Tous les pays qui n'ont plus de légende
Seront condamnés à mourir de froid...
Loin de l'âme, les solitudes s'étendent
Sous le soleil mort de l'amour de soi.
A l'aube on voit monter dans la torpeur
Du marais, des bancs de brouillard immenses
Qu'emploient les poètes, par impuissance,
Pour donner le vague à l'âme et la peur.
Il faut les respirer quand ils s'élèvent
Et jouir de ce frisson inconnu
Que l'on découvre à peine dans les rêves,
Dans les paradis parfois entrevus ;
Les médiocres seuls, les domestiqués
Ne pourront comprendre son amertume :
Ils n'entendent pas, perdu dans la brume,
Le cri farouche des oiseaux traqués.
C'était le pays des anges sauvages,
Ceux qui n'avaient pu se nourrir d'amour ;
Comme toutes les bêtes de passage,
Ils suivaient les vents qui changeaient toujours;
Ils montaient parfois dans le cœur des élus,
Abandonnant la fadeur de la terre,
Mais ils sentaient battre dans leurs artères
Le regret des cieux qu'ils ne verraient plus !

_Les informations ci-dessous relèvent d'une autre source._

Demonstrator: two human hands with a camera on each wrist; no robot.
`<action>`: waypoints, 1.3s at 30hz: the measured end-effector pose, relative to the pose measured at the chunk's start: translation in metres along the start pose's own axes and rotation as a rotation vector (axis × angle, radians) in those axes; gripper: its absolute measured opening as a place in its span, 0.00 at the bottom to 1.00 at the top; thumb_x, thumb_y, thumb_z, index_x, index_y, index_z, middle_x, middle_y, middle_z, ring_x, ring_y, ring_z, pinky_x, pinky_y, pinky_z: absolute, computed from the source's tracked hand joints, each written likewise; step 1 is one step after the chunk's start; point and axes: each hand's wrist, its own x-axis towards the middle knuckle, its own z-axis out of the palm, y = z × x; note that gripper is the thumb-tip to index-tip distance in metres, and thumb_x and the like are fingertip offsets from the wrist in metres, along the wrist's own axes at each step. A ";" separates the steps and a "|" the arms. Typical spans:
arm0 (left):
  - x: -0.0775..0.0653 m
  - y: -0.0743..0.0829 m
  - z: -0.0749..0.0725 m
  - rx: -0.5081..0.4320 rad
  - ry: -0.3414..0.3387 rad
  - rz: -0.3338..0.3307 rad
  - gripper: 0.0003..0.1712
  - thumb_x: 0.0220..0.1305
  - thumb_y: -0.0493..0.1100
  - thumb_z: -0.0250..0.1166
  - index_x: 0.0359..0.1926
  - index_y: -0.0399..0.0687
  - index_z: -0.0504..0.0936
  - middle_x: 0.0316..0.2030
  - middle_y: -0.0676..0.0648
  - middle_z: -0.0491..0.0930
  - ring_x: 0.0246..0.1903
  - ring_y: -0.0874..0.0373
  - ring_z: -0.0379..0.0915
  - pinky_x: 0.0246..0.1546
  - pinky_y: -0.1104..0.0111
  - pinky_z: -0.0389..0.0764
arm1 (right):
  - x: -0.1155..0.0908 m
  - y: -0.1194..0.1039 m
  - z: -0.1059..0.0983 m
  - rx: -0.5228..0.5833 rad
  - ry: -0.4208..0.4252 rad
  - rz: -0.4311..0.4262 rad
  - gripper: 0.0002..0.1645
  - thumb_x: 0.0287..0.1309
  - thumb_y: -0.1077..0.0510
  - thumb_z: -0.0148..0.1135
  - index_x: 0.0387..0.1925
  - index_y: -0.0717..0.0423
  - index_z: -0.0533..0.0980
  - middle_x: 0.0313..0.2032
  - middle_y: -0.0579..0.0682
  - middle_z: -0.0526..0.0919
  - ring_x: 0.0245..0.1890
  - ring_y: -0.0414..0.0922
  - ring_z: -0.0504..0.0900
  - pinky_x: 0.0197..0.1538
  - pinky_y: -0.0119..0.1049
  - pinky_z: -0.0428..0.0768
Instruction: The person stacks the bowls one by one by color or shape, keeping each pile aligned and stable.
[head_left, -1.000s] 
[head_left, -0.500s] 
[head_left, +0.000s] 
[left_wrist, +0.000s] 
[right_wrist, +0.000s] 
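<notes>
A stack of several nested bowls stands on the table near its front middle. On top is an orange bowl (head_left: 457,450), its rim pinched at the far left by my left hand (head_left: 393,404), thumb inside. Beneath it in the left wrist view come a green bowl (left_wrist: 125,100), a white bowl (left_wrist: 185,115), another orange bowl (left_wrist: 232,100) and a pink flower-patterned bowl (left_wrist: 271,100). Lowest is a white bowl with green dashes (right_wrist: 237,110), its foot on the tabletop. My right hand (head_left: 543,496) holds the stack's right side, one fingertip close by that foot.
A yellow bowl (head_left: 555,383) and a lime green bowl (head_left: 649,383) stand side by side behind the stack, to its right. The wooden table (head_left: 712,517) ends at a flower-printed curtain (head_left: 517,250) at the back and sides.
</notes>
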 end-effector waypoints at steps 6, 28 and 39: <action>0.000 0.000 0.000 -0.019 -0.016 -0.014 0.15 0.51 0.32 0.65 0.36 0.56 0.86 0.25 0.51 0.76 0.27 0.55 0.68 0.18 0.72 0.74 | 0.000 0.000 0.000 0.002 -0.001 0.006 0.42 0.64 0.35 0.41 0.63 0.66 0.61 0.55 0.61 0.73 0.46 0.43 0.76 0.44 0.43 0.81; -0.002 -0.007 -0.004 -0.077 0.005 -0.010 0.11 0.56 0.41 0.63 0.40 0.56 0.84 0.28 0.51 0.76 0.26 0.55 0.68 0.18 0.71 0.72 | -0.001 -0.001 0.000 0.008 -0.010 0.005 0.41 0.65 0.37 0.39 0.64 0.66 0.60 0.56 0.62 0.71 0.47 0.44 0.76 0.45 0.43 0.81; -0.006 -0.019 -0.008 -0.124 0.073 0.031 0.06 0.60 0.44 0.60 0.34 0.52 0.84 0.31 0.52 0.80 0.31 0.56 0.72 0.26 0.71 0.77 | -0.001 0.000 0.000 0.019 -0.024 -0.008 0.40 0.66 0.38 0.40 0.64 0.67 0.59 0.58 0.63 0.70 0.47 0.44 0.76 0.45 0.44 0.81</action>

Alors ils s'en allaient des altitudes
Poussés par l'orgueil et la lâcheté ;
On ne les surprend dans nos solitudes
Que si rarement ; ils ont tout quitté.
Leur légende est morte dans les bas-fonds,
On les voit errer dans les yeux des femmes,
Et dans ces enfants qui passent dans l'âme,
En fin septembre, tels des vagabonds.
Il en est pourtant qui rôdent dans l'ombre
Et ne doivent pas s'arrêter très loin ;
Je sais qu’ils se baignent par les nuits sombres
Pour que leurs ébats n'aient pas de témoins.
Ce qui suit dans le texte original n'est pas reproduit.